**Data items**:
**********

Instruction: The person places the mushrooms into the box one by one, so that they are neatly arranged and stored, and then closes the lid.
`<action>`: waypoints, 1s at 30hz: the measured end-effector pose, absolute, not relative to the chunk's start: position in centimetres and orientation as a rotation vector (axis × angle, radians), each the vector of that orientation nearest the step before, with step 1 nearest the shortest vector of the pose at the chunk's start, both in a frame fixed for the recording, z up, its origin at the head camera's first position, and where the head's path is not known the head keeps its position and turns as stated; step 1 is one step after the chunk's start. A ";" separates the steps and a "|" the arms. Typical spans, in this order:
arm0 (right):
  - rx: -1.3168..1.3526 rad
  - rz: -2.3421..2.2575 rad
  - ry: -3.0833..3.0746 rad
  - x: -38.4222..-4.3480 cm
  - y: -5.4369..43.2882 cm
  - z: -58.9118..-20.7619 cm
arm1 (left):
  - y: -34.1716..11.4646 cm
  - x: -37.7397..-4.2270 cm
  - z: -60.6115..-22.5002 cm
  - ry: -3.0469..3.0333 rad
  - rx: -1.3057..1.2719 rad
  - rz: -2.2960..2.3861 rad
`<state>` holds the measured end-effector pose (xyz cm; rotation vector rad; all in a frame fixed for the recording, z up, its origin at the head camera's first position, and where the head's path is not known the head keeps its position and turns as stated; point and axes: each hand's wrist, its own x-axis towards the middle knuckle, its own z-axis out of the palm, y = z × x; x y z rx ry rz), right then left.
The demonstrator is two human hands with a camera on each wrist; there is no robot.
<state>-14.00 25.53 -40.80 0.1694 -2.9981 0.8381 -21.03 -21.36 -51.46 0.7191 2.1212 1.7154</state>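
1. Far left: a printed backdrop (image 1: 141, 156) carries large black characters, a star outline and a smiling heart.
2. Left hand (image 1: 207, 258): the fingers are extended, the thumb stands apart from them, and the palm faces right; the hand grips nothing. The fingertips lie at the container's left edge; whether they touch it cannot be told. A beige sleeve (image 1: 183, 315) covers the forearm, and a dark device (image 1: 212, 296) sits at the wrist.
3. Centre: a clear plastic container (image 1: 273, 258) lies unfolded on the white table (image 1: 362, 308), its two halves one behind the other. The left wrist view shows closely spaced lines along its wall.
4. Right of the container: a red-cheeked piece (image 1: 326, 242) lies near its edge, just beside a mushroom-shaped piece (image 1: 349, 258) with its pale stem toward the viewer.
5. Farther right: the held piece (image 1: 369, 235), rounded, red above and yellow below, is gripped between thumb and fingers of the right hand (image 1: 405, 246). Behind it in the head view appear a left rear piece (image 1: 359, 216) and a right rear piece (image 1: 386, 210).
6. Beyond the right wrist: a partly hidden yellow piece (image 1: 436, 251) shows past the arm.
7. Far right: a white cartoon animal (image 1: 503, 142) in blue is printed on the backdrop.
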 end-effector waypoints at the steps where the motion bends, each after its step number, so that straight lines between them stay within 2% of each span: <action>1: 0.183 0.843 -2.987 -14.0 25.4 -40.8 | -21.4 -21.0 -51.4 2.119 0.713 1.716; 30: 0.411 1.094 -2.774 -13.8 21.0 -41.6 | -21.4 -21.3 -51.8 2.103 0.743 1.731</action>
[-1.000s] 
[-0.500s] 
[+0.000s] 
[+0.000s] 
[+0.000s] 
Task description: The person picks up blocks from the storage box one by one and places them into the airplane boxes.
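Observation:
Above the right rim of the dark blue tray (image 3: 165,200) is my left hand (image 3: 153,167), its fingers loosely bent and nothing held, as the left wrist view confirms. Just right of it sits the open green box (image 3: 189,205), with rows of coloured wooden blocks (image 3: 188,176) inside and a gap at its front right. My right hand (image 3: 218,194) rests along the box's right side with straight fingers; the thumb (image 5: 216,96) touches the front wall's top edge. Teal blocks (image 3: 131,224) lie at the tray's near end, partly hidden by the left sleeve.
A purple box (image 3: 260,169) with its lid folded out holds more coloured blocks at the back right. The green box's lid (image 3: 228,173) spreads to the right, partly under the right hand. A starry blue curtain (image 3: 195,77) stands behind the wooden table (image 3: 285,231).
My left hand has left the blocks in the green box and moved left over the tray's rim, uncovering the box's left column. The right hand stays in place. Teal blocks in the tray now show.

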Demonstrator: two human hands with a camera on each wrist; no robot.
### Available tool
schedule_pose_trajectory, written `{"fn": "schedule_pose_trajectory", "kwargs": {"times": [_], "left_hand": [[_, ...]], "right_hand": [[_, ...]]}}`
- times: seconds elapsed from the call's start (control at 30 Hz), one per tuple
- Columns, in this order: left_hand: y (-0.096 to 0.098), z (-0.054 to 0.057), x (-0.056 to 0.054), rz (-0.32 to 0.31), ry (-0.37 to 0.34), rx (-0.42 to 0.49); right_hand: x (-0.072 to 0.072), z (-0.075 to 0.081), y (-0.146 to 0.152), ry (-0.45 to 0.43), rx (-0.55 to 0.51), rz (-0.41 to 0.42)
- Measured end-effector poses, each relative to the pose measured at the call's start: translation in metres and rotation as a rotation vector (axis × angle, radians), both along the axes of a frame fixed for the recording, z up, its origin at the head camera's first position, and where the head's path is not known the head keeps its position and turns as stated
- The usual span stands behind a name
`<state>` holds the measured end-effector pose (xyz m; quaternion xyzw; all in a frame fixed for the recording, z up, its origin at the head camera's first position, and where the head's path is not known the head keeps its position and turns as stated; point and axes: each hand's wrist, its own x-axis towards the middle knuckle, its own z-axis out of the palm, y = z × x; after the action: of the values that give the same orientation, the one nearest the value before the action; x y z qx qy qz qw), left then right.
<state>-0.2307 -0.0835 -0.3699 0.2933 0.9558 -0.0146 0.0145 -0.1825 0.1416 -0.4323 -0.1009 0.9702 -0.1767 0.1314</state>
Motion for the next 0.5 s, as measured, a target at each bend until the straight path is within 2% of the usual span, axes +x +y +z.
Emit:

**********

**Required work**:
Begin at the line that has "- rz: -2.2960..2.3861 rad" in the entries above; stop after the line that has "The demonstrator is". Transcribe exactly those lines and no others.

**Exercise result**:
  - rz: -2.2960..2.3861 rad
`<state>` holds the measured end-effector pose (xyz cm; rotation vector rad; all in a frame fixed for the recording, z up, its origin at the head camera's first position, and where the head's path is not known the head keeps its position and turns as stated; point and axes: each hand's wrist, its own x-axis towards the middle knuckle, its own z-axis out of the palm, y = z × x; x y z rx ry rz), right then left.
The demonstrator is two human hands with a camera on each wrist; there is no robot.

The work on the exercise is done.